INTERNET GIANT Google has lost a landmark 'right to be forgotten' case and must now 'delist' search results about a criminal conviction.
Justice Mark Warby ruled in favour of an unnamed businessman on Friday, siding with his argument that his criminal conviction was now legally "spent", and that they have been rehabilitated.
The ruling means that Google must now remove articles about the man having committed crimes in the past, although the judge ruled out any damages payment.
Google said in a statement that it "works hard to comply" with the right to be forgotten, but added that it takes "great care not to remove search results that are in the public interest."
"We are pleased that the Court recognised our efforts in this area, and we will respect the judgements they have made in this case."
A similar claim brought by a second businessman, who was jailed for a more serious offence, was rejected on Friday.
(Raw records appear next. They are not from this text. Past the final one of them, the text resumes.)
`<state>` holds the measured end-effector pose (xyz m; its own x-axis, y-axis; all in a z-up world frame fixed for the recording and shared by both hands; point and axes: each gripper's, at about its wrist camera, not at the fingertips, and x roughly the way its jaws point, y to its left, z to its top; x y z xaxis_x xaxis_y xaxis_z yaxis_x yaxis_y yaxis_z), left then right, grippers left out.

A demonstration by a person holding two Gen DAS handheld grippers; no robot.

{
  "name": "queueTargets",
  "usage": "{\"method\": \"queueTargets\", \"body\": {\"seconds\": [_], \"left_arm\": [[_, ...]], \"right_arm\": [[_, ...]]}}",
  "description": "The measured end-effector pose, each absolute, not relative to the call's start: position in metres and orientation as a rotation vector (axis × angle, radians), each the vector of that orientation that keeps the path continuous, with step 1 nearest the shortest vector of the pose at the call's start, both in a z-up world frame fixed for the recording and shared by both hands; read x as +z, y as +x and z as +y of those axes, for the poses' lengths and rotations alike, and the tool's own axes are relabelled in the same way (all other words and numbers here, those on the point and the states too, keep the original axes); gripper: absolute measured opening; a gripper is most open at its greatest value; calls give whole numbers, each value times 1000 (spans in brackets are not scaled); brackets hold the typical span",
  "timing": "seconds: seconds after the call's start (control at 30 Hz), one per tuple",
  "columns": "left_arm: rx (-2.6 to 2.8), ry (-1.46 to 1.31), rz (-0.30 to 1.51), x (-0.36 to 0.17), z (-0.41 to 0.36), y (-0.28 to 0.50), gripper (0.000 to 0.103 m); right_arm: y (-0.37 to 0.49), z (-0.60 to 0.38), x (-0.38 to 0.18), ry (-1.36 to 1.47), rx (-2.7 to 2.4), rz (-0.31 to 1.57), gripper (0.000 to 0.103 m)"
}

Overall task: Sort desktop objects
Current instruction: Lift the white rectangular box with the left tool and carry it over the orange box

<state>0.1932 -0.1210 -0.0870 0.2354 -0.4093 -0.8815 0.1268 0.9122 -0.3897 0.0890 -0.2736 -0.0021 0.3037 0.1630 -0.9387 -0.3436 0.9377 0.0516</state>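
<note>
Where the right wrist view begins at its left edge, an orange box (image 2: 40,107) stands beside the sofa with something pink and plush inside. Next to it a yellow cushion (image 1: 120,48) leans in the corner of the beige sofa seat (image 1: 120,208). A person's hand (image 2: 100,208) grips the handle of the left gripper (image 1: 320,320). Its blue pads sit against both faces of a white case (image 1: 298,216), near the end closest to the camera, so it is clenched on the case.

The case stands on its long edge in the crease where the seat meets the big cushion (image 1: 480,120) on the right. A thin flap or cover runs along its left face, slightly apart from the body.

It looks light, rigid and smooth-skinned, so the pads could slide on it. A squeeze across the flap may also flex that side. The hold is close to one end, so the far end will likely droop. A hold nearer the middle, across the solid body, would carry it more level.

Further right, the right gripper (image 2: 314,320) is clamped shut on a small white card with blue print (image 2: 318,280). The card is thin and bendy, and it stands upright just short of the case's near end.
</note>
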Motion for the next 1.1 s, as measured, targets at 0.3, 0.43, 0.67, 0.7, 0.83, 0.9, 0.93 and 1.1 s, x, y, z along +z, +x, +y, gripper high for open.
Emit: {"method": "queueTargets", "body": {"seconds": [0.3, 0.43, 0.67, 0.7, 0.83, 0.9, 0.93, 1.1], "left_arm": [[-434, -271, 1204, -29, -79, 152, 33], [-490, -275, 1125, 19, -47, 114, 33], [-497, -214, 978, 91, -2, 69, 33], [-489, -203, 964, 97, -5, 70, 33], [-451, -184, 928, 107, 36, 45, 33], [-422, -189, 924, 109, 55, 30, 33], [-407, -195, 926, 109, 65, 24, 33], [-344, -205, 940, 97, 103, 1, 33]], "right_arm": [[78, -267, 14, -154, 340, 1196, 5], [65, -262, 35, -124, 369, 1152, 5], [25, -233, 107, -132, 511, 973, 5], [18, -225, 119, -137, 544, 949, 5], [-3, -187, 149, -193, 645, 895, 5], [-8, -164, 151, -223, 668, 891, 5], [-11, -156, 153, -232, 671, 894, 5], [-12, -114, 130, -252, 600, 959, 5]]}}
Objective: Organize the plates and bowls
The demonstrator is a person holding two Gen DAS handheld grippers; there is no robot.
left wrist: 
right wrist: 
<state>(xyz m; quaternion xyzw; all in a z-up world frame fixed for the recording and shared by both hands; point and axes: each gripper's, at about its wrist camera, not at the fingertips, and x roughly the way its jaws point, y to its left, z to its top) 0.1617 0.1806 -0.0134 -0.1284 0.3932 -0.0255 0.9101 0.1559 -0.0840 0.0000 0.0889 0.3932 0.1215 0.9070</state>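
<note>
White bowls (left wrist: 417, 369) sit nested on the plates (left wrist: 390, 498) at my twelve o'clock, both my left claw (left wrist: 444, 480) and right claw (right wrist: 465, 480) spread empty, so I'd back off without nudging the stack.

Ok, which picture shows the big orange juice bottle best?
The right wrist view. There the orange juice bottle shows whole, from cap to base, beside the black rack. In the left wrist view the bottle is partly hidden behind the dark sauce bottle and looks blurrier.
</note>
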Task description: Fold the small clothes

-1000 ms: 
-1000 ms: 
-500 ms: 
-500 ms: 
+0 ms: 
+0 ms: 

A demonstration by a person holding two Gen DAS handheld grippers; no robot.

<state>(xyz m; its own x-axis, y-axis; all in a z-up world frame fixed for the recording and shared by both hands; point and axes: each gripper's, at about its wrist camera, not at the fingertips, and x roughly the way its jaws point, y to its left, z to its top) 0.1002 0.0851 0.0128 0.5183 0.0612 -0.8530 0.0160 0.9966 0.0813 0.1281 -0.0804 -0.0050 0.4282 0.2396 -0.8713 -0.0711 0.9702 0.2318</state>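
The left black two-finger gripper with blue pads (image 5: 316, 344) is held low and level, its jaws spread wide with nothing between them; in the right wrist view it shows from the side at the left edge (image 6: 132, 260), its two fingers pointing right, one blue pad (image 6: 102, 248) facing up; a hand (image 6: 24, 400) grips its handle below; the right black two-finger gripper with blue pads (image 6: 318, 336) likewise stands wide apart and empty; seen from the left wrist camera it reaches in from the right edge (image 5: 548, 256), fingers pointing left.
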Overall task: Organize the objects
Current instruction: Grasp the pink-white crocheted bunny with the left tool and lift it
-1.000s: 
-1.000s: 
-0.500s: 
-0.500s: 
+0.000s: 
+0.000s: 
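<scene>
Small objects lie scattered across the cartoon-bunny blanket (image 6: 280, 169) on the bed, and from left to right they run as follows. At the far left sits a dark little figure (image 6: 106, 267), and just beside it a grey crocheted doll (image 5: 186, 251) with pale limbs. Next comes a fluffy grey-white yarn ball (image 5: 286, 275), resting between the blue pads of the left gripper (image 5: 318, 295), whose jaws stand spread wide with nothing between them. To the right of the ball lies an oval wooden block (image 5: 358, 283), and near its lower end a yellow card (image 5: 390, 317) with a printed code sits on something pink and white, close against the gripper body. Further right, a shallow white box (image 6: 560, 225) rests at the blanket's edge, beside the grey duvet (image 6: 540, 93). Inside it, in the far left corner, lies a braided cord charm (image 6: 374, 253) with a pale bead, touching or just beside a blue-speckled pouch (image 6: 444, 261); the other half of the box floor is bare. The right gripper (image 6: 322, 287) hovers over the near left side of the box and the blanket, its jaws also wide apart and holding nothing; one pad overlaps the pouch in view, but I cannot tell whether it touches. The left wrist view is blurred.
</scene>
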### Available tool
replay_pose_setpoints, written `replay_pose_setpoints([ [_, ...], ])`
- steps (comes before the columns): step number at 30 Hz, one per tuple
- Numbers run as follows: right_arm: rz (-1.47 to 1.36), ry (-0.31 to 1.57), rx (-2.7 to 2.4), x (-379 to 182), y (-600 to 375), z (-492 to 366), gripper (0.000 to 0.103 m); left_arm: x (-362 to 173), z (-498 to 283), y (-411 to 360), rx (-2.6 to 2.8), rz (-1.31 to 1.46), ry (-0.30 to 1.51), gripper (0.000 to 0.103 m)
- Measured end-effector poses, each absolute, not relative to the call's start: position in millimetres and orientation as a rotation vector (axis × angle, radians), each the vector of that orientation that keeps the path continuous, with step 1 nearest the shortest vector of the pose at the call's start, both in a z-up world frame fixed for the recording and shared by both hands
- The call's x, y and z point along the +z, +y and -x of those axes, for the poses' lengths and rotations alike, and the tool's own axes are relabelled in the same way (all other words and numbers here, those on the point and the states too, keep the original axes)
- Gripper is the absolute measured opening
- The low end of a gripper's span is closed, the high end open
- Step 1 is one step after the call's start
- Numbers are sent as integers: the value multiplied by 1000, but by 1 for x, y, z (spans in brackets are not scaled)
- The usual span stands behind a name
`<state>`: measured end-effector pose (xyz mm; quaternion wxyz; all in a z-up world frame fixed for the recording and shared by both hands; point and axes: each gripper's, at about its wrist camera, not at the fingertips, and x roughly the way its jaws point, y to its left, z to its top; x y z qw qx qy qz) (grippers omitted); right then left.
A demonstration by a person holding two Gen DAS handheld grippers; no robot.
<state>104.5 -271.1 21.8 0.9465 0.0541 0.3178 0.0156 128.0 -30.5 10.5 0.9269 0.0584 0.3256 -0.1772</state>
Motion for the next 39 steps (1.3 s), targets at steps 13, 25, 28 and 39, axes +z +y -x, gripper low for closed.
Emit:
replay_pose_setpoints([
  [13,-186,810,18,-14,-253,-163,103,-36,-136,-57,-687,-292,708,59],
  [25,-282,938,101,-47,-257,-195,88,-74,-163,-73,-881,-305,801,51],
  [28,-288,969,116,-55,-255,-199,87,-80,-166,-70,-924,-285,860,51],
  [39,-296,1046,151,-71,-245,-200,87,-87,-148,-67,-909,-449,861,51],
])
His lawyers had argued that the visibility of the articles on the search engine caused "distress and upset".
As reported at the Guardian, the businessman who won was sentenced to six months' imprisonment for "conspiracy to carry out surveillance" and a judge ruled an "appropriate delisting order should be made" in this case.
The businessman who lost his case had complained about three links returned by Google providing information about his conviction for "conspiracy to account falsely", for which he received a sentence of four years.
Judges ruled that neither of the men should be identified as part of the case.
Lawyers said the two claims, which were brought under data protection law and for "misuse of private information", were the first of their kind to be aired in England.
"Spent convictions are rather different. The right of people to rehabilitation is an important one.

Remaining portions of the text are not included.